Below are the entries. Transcribe exactly the lines from the one with "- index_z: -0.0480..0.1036" through the one with "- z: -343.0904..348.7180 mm", ends included, and leave out all others.

........

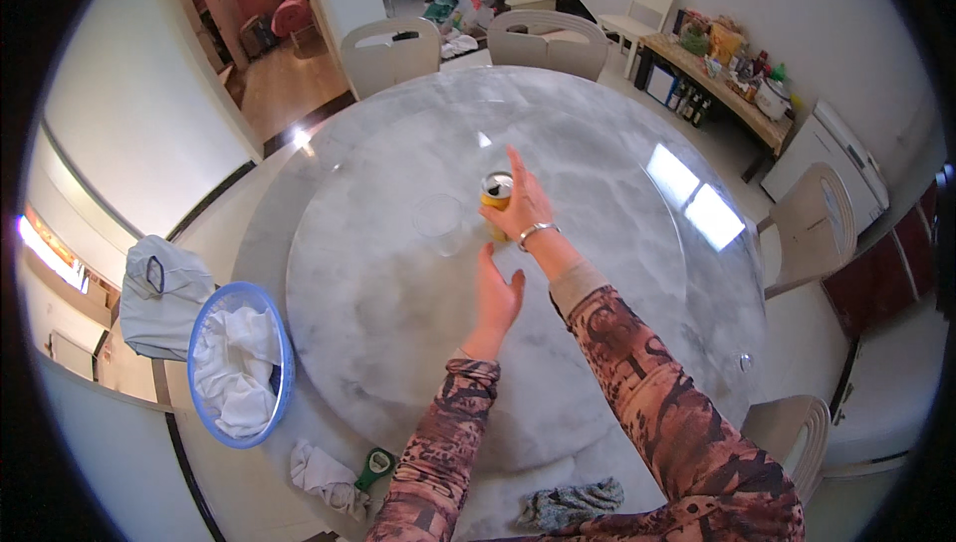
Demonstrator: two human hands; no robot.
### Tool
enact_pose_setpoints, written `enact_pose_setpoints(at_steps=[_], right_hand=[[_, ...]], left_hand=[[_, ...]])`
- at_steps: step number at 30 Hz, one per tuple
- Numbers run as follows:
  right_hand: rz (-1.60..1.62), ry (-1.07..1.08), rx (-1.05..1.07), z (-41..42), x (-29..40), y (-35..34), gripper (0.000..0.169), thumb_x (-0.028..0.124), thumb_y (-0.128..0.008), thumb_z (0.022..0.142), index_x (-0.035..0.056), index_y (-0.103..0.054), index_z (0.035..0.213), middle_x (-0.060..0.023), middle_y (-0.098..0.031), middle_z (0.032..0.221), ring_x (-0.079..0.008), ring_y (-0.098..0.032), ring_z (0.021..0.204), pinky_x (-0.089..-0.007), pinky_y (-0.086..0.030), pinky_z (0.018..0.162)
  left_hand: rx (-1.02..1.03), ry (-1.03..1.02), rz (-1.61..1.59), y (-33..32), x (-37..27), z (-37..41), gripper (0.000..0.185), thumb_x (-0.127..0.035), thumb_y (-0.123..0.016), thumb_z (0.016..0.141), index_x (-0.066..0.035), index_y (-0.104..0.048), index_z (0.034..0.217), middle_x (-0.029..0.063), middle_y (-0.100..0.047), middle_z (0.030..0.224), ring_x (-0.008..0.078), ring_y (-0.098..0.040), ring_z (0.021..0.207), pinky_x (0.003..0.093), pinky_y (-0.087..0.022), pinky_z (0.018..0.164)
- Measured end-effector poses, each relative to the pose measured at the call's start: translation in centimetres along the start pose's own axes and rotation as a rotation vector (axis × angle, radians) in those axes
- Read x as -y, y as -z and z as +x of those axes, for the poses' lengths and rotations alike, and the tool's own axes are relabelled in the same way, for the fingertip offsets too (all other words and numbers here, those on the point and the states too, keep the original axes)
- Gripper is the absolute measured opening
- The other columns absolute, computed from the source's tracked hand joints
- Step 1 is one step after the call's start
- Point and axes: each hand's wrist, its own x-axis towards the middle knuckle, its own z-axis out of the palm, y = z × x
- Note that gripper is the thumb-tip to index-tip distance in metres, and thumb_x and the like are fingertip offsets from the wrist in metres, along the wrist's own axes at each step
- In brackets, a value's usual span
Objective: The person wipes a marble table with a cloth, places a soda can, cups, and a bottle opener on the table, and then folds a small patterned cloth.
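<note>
A yellow drinks can (494,200) with a silver top, its mouth open, is near the middle of the round marbled table (388,318). My right hand (525,202) is at the can's right side, thumb across its near face and the other fingers stretched straight past it. How firmly it grips cannot be told. Closer to me, my left hand (496,301) hovers with thumb and fingers apart, holding nothing. Left of the can stands a clear, see-through cup (439,225), its outline faint. A silver bracelet (536,234) circles my right wrist.
At the table's left edge is a blue plastic basket (287,385) holding white cloth (235,370). Near me lie a crumpled cloth (325,473), a green-handled object (375,467) and a grey cloth (571,503). Chairs (549,45) surround the table; a cluttered bench (717,86) stands back right.
</note>
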Motion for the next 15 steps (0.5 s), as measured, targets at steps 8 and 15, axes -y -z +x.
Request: enact_pose_setpoints(at_steps=[8,15], right_hand=[[0.069,0.029,0.097,0.0,-0.7,-0.6,0.111,0.027,-0.08,0.061,0.016,-0.007,0.144,-0.0247,-0.038,0.132,-0.0391,-0.043,0.118,-0.0423,-0.039,0.097],[-0.137,-0.082,0.116,-7.6,-2.8,11.0,0.08,0.029,-0.071,0.072,0.0187,-0.028,0.139,-0.0146,-0.047,0.129,-0.0338,-0.046,0.116,-0.04,-0.039,0.095]], left_hand=[[0.052,0.046,0.0,-0.8,1.5,0.6,0.063,-0.009,-0.064,0.076,0.006,-0.033,0.129,0.0234,-0.041,0.127,0.0353,-0.041,0.119,0.0399,-0.032,0.101],[0.166,0.09,0.064,-1.6,-2.7,-1.7,0.054,-0.008,-0.062,0.077,0.004,-0.039,0.125,0.0207,-0.046,0.125,0.034,-0.042,0.119,0.0398,-0.034,0.1]])
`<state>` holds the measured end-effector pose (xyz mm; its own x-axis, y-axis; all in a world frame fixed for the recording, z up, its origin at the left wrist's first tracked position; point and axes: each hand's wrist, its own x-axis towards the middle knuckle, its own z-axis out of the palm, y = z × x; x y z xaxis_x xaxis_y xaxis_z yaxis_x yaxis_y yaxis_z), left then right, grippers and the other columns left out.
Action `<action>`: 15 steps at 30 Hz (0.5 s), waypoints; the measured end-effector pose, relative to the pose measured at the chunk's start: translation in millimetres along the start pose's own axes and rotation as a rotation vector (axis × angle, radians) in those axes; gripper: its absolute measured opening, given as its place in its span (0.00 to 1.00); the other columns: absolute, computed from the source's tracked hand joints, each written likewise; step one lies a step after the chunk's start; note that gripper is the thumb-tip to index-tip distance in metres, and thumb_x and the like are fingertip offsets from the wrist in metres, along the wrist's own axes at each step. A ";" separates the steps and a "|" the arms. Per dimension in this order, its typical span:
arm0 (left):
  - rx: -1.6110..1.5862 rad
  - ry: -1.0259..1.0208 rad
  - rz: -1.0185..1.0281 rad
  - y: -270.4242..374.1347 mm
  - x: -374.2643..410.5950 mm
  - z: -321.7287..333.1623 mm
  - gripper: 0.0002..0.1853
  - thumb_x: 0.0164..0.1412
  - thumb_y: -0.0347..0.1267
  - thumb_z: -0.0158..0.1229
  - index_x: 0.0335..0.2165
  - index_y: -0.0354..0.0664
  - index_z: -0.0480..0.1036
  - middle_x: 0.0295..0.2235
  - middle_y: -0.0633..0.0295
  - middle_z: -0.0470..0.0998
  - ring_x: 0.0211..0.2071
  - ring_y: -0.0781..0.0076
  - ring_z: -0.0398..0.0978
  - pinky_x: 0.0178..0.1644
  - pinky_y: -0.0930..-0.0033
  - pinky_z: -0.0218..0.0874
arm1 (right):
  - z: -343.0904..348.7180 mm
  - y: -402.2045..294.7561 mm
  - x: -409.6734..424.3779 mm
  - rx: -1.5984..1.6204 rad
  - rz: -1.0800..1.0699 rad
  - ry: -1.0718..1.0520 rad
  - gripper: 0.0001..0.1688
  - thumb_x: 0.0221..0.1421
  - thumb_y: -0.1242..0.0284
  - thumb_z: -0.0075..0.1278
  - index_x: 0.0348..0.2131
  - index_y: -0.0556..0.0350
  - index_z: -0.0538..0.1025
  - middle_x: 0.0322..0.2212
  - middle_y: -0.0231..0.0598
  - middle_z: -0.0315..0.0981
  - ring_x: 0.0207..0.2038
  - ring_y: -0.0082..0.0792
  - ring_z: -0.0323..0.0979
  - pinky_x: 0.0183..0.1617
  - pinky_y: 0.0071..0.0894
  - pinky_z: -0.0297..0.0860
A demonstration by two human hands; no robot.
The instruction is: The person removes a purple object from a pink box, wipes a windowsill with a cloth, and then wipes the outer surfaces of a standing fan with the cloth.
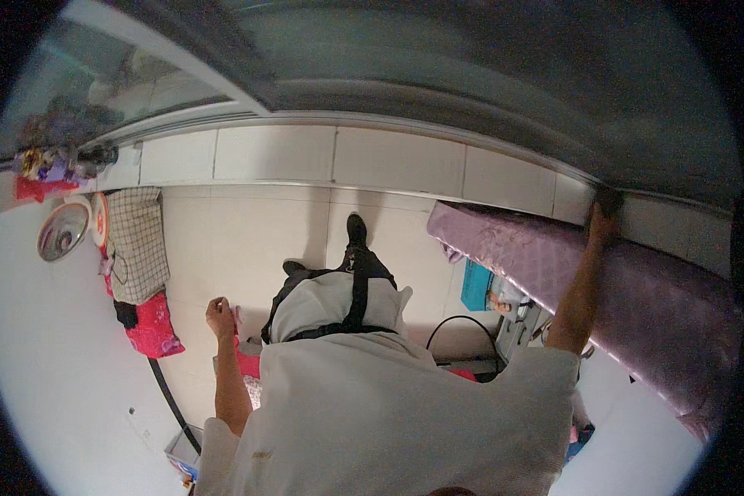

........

* [PROBLEM SOLUTION]:
  - index_z: -0.0480..0.1036
  - middle_x: 0.0295..0.2235
  - middle_y: -0.0633..0.0295
  - middle_z: -0.0470..0.0998
  - ring_x: 0.0211..0.2071
  - ring_y: -0.0781..0.0076
  - ring_z: -0.0398..0.0978
  - pinky_x: 0.0178..0.1644
  - pinky_y: -0.0930..-0.0033
  - pinky_z: -0.0218..0.0874
arm1 (right):
  - z: -343.0904..348.7180 mm

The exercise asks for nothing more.